Defendant argues that Plaintiff's breach of Deed of Trust claim should be dismissed because Plaintiff has not demonstrated that he has standing to sue for breach of contract based on the successor trustee appointment. Defendant asserts that Plaintiff's injuries in the form of loss of record title, loss of equity, eviction, loss of quiet enjoyment and inconvenience stem from the failure to make payments on the Note, not from the appointment of a substitute trustee. Defendant contends that without identifying a causal connection between the appointment and his injuries, in addition to failing to argue that proper appointment of a substitute trustee would redress those injuries, Plaintiff does not establish that he has standing. Also, Defendant argues that Plaintiff's breach of Deed of Trust claim should be dismissed because Plaintiff does not adequately undermine the validity of the successor trustee appointment. Defendant does not believe that the Appointment of Substitute Trustee document is a “bogus” document. Defendant states the only contentions supporting this allegation of bogusness are that the staple marks on the two pages of the document do not match and the filing of the Appointment of Substitute Trustee was not in compliance with the Virginia Code, neither of which establish a breach of any legally enforceable obligation to Plaintiff.

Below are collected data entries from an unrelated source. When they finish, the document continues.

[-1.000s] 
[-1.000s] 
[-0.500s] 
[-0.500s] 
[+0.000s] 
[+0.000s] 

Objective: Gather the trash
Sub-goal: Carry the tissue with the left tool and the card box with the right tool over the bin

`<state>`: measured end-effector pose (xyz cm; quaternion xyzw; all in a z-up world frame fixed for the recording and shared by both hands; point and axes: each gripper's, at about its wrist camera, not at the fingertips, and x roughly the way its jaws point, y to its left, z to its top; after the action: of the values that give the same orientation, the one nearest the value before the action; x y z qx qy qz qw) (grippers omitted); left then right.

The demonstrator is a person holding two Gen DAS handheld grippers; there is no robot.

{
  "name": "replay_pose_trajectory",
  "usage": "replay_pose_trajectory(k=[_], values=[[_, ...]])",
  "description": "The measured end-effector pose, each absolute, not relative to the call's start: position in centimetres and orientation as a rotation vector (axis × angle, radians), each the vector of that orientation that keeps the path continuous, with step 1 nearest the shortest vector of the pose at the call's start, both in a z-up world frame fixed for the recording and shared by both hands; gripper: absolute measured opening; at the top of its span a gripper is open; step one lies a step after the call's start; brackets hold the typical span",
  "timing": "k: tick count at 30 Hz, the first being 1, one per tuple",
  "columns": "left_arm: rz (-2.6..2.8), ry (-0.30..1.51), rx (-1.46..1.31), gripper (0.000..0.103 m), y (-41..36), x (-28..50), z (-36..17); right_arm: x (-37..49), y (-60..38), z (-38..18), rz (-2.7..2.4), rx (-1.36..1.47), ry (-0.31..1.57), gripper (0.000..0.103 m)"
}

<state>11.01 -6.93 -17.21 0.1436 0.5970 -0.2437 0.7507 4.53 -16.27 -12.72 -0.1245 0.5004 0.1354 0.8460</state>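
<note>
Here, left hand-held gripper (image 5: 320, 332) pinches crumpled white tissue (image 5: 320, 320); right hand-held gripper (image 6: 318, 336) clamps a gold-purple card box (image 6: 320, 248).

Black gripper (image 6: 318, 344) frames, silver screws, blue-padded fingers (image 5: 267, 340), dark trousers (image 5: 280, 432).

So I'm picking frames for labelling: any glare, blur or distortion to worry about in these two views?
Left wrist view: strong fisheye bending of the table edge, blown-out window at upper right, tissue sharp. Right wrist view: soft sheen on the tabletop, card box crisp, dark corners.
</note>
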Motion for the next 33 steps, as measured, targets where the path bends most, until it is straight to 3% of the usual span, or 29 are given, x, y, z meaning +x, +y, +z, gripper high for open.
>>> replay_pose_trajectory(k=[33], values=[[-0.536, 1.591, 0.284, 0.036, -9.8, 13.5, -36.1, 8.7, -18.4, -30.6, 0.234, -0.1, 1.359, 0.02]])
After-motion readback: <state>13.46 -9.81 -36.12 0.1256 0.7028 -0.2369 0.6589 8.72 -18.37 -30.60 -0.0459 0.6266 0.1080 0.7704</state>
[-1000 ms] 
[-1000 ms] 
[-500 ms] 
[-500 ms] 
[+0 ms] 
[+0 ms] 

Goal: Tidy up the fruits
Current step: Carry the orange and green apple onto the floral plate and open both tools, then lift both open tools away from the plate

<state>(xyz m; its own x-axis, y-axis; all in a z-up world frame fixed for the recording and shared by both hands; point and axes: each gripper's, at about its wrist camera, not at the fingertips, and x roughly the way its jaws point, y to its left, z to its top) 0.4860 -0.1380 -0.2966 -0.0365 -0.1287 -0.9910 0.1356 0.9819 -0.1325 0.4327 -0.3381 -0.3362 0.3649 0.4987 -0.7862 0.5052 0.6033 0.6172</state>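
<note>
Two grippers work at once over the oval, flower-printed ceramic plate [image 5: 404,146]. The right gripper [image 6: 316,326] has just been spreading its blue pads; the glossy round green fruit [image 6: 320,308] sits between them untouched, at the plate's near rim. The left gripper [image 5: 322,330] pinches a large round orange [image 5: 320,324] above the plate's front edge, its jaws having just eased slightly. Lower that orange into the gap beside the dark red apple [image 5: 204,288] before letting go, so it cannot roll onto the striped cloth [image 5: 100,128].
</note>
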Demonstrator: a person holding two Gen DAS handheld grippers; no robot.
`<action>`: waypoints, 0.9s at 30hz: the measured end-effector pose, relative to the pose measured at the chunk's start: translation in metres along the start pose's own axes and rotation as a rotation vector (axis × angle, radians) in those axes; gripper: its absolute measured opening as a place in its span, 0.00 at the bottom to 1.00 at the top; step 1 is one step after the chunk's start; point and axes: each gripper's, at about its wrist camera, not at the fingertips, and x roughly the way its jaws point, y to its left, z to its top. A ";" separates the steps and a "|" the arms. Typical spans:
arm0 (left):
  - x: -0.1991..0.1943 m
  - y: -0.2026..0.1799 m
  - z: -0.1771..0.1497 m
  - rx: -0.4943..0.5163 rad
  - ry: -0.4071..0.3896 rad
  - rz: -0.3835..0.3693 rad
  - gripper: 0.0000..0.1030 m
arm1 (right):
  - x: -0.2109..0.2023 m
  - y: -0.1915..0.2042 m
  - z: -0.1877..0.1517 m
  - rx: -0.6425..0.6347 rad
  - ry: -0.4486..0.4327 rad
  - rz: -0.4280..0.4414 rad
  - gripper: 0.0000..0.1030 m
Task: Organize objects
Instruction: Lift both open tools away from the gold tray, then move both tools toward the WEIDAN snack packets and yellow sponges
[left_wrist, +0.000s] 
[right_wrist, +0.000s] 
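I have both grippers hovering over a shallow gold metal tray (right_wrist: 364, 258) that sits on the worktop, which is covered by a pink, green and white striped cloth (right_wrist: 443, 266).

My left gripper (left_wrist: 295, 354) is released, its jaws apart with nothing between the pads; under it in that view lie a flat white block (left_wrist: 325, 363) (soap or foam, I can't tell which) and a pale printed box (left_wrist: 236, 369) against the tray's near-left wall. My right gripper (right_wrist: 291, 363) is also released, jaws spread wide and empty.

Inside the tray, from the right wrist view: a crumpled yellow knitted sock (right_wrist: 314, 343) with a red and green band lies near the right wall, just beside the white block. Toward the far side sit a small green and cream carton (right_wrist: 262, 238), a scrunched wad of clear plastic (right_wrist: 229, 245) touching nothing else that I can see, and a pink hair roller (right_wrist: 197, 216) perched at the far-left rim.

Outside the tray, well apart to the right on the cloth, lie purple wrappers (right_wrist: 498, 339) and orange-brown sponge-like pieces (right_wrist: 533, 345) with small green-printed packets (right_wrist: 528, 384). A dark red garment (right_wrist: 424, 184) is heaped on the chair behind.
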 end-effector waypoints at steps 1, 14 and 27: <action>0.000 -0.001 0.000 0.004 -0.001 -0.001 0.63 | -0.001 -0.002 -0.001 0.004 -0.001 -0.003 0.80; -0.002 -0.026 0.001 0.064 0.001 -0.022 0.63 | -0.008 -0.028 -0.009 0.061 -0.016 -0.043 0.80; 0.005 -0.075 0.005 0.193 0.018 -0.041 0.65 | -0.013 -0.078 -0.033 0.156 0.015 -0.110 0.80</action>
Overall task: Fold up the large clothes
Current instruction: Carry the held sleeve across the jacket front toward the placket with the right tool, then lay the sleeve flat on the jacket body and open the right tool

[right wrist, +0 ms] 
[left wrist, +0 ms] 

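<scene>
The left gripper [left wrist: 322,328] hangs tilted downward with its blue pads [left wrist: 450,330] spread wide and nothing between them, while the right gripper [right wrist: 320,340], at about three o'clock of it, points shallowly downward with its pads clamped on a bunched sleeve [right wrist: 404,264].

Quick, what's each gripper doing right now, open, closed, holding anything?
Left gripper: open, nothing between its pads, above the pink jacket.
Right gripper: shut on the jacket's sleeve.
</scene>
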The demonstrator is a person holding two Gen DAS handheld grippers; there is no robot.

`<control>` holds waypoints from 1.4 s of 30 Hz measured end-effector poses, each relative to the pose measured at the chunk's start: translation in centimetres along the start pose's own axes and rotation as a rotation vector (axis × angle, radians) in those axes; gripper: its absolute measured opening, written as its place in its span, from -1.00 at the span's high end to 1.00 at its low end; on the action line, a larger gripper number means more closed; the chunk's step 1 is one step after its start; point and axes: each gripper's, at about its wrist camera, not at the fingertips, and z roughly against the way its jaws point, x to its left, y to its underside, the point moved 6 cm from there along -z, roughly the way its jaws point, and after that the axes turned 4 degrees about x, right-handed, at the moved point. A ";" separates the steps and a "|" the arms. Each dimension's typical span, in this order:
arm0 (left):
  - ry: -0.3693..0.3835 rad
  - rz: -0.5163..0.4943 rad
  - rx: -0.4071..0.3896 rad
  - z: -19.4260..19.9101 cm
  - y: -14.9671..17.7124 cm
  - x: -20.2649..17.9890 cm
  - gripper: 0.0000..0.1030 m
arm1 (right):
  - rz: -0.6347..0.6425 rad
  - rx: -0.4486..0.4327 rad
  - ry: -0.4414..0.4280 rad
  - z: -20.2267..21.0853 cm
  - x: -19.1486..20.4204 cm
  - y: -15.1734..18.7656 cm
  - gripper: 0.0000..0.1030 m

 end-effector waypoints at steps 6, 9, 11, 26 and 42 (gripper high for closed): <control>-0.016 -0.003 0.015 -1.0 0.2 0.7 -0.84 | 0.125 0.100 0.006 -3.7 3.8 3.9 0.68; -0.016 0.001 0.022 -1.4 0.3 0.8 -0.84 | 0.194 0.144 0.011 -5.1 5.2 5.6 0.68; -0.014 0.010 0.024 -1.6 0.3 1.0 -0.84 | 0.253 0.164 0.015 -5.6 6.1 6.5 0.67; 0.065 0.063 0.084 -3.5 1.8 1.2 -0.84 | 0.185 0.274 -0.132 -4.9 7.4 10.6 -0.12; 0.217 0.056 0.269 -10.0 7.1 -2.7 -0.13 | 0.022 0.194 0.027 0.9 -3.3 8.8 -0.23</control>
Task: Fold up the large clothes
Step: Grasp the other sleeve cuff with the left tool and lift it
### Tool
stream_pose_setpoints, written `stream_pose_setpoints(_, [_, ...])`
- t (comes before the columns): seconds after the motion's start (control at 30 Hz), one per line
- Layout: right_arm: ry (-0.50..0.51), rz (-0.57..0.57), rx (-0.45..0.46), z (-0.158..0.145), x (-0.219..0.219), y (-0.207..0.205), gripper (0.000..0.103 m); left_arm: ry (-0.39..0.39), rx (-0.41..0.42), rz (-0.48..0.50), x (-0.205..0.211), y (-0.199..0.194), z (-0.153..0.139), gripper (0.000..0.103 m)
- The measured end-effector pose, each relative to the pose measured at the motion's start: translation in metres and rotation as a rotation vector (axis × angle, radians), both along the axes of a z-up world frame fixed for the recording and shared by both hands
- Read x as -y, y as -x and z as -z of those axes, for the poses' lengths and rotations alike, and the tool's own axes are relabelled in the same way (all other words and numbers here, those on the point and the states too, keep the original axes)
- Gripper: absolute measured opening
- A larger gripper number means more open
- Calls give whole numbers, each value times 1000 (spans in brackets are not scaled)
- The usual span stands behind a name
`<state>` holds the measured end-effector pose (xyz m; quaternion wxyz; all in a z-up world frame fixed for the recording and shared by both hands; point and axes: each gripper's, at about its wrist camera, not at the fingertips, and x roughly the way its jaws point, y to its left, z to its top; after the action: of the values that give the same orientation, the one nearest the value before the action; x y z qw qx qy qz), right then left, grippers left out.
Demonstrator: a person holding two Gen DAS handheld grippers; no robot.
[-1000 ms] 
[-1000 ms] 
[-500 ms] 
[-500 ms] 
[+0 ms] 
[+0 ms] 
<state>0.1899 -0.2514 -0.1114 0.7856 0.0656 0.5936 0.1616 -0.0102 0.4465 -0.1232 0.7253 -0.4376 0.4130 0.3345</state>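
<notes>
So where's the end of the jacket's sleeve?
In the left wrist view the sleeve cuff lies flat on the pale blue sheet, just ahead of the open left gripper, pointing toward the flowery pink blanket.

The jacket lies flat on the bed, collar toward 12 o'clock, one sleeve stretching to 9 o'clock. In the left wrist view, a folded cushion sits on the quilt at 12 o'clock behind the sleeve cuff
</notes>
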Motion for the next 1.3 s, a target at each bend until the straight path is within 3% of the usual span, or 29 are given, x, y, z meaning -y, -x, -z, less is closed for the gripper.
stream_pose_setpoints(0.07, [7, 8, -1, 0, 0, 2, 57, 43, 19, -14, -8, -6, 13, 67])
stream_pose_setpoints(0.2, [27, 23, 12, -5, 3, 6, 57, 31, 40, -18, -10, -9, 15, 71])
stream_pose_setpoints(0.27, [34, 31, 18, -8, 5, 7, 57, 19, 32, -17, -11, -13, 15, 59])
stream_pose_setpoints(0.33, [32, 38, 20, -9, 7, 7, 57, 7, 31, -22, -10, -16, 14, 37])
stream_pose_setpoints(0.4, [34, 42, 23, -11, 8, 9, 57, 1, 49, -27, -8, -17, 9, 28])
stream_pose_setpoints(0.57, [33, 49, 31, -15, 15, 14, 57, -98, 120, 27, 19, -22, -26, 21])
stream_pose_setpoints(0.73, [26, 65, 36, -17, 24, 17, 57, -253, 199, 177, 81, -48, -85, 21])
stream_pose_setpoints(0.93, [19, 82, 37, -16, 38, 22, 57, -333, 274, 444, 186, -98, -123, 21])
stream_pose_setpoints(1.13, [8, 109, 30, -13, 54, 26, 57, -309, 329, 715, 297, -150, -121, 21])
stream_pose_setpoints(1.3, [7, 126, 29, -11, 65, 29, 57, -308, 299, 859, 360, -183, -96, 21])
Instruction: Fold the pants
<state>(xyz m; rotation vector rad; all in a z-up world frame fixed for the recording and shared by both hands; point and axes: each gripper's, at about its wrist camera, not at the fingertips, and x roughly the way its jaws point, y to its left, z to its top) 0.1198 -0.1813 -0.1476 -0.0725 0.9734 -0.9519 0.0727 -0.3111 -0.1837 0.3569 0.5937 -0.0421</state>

Plaintiff asserts that as the homeowner, he has standing to contest a “bogus” Appointment of Substitute Trustee. This assertion is based on Virginia state court rulings that Plaintiff cited and attached to his Opposition Memorandum as exhibits. Plaintiff claims that Defendant breached paragraphs 16, 22 and 24 of the Deed of Trust by failing to comply with applicable law governing the contract. Specifically, Plaintiff avers that Defendant did not lawfully remove White as trustee because the notarized document effectuating Equity Trustees' appointment was a “bogus” document. Plaintiff alleges that the second page was not attached to the first page when the document was signed, and the second page was later signed by a “robosigner.” Consequently, because the second page of the document describing the appointment of Equity Trustees was not properly signed or notarized, all subsequent activities related to or performed by Equity Trustees as successor trustee are invalid, including the published notice of foreclosure and the actual foreclosure sale.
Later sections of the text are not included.